= Task directions =
All of the data goes into your copy exactly as written. Images do not.
----
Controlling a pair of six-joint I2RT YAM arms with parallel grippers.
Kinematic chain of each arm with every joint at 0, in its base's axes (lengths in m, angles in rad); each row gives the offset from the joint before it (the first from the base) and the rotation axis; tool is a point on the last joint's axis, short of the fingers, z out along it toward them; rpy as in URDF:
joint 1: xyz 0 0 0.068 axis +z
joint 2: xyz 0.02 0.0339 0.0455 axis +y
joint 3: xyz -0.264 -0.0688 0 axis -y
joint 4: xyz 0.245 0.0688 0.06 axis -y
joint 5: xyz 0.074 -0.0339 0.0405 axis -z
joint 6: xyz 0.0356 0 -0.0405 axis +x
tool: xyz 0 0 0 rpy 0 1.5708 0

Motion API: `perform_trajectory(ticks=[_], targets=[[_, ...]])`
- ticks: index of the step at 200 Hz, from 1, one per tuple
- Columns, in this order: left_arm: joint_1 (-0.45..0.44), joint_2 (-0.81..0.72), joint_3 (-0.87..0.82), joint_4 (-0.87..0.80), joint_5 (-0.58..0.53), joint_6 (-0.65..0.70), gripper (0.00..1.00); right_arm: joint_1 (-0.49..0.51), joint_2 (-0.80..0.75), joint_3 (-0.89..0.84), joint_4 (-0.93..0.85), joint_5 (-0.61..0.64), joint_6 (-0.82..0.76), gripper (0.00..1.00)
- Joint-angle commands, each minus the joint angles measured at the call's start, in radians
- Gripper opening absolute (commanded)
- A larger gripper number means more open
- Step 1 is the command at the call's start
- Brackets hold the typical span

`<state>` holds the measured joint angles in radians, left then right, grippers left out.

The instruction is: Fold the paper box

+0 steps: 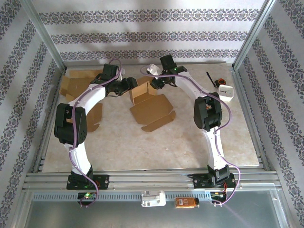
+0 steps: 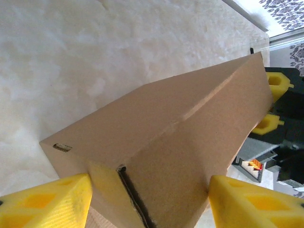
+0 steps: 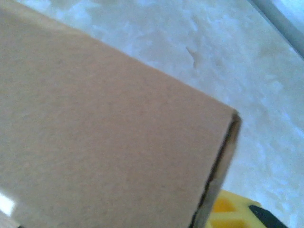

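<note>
Bracketing the cardboard box [image 2: 166, 133], left gripper [image 2: 149, 204] and right gripper [image 2: 272, 104], clenched or loose I cannot tell, could let its folded wall spring open.

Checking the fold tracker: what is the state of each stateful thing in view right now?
paper box: partly folded, one wall raised, big flap lying flat and open.
left gripper: jaws wide, straddling the raised wall; contact unclear.
right gripper: fingers apart at the wall's far end; grip unclear.
cardboard blanks: flat, unfolded, at the far left.
</note>
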<state>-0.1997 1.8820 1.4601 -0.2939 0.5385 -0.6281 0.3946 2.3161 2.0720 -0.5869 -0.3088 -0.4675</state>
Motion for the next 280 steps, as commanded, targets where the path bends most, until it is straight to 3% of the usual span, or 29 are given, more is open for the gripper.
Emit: perform_trajectory(ticks=[1,57,95,127,146,166,198,256,280], targets=[[0.008,-0.069,-0.033,0.079,0.039,-0.061,0.71,0.033,-0.011,-0.043,0.009,0.043,0.064,0.24],[0.027,-0.243,-0.123,0.108,-0.007,-0.127,0.78,0.044,-0.158,-0.175,0.054,0.009,0.097,0.0],[0.025,-0.427,-0.25,0.028,-0.062,-0.167,0.79,0.072,-0.31,-0.283,-0.048,-0.018,0.111,0.0],[0.013,-0.568,-0.387,-0.034,-0.132,-0.187,0.79,0.106,-0.352,-0.405,-0.021,0.136,0.188,0.0],[0.003,-0.624,-0.471,0.003,-0.117,-0.246,0.79,0.124,-0.37,-0.465,0.043,0.207,0.224,0.0],[-0.016,-0.627,-0.51,0.066,-0.071,-0.297,0.79,0.141,-0.4,-0.542,0.151,0.248,0.285,0.0],[-0.074,-0.602,-0.52,0.103,-0.11,-0.308,0.81,0.169,-0.426,-0.623,0.269,0.339,0.359,0.0],[-0.097,-0.449,-0.529,0.263,-0.074,-0.348,0.82,0.206,-0.469,-0.732,0.415,0.342,0.404,0.02],[-0.105,-0.392,-0.526,0.271,-0.082,-0.343,0.68,0.21,-0.479,-0.767,0.465,0.324,0.416,0.1]])
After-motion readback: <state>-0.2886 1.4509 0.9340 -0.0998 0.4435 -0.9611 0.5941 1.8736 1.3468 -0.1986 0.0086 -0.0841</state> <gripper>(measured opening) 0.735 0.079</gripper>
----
= Task response =
Controlling a pair of six-joint I2RT YAM arms with parallel grippers.
Kinematic chain of each arm with every joint at 0, in its base's axes (lengths in m, angles in rad); each row gives the offset from the joint before it (the first from the base) and the rotation axis; tool is a point on the last joint's axis, short of the fingers, z out along it toward them; rpy as in URDF:
joint 1: xyz 0 0 0.068 axis +z
joint 2: xyz 0.02 0.0339 0.0455 axis +y
joint 3: xyz -0.264 -0.0688 0 axis -y
joint 4: xyz 0.245 0.0688 0.06 axis -y
joint 5: xyz 0.074 -0.0339 0.0405 axis -z
joint 6: xyz 0.0356 0 -0.0405 axis +x
tool: xyz 0 0 0 rpy 0 1.5708 0

Motion API: `perform_trajectory(ticks=[_], targets=[[_, ...]])`
- ticks: index of the step at 200 Hz, from 1, one per tuple
- Columns, in this order: left_arm: joint_1 (-0.45..0.44), joint_2 (-0.81..0.72), joint_3 (-0.87..0.82), joint_4 (-0.87..0.80), joint_5 (-0.58..0.53), joint_6 (-0.65..0.70), gripper (0.00..1.00); right_arm: joint_1 (-0.49..0.51), joint_2 (-0.80..0.75), joint_3 (-0.89..0.84), joint_4 (-0.93..0.85), joint_5 (-0.61..0.64), joint_6 (-0.82..0.76), gripper (0.00..1.00)
- Joint-angle commands, each minus the joint angles measured at the call's start, in radians
- Gripper opening absolute (commanded)
- A larger gripper number means more open
- Step 1 is the command at the call's start
- Brackets hold the typical span

`<state>` holds the measured joint angles in radians, left then right, grippers left out.

The instruction is: Fold the paper box

+0 steps: 
+0 steps: 
+0 steps: 

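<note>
Bracketing the cardboard box [image 2: 166, 133], left gripper [image 2: 149, 204] and right gripper [image 2: 272, 104], clenched or loose I cannot tell, could let its folded wall spring open.

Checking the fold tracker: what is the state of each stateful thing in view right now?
paper box: partly folded, one wall raised, big flap lying flat and open.
left gripper: jaws wide, straddling the raised wall; contact unclear.
right gripper: fingers apart at the wall's far end; grip unclear.
cardboard blanks: flat, unfolded, at the far left.
</note>
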<state>-0.1997 1.8820 1.4601 -0.2939 0.5385 -0.6281 0.3946 2.3161 2.0720 -0.5869 -0.3088 -0.4675</state>
Motion for the next 280 steps, as commanded, targets where the path bends most, until it is straight to 3% of the usual span, or 29 are given, more is open for the gripper.
Emit: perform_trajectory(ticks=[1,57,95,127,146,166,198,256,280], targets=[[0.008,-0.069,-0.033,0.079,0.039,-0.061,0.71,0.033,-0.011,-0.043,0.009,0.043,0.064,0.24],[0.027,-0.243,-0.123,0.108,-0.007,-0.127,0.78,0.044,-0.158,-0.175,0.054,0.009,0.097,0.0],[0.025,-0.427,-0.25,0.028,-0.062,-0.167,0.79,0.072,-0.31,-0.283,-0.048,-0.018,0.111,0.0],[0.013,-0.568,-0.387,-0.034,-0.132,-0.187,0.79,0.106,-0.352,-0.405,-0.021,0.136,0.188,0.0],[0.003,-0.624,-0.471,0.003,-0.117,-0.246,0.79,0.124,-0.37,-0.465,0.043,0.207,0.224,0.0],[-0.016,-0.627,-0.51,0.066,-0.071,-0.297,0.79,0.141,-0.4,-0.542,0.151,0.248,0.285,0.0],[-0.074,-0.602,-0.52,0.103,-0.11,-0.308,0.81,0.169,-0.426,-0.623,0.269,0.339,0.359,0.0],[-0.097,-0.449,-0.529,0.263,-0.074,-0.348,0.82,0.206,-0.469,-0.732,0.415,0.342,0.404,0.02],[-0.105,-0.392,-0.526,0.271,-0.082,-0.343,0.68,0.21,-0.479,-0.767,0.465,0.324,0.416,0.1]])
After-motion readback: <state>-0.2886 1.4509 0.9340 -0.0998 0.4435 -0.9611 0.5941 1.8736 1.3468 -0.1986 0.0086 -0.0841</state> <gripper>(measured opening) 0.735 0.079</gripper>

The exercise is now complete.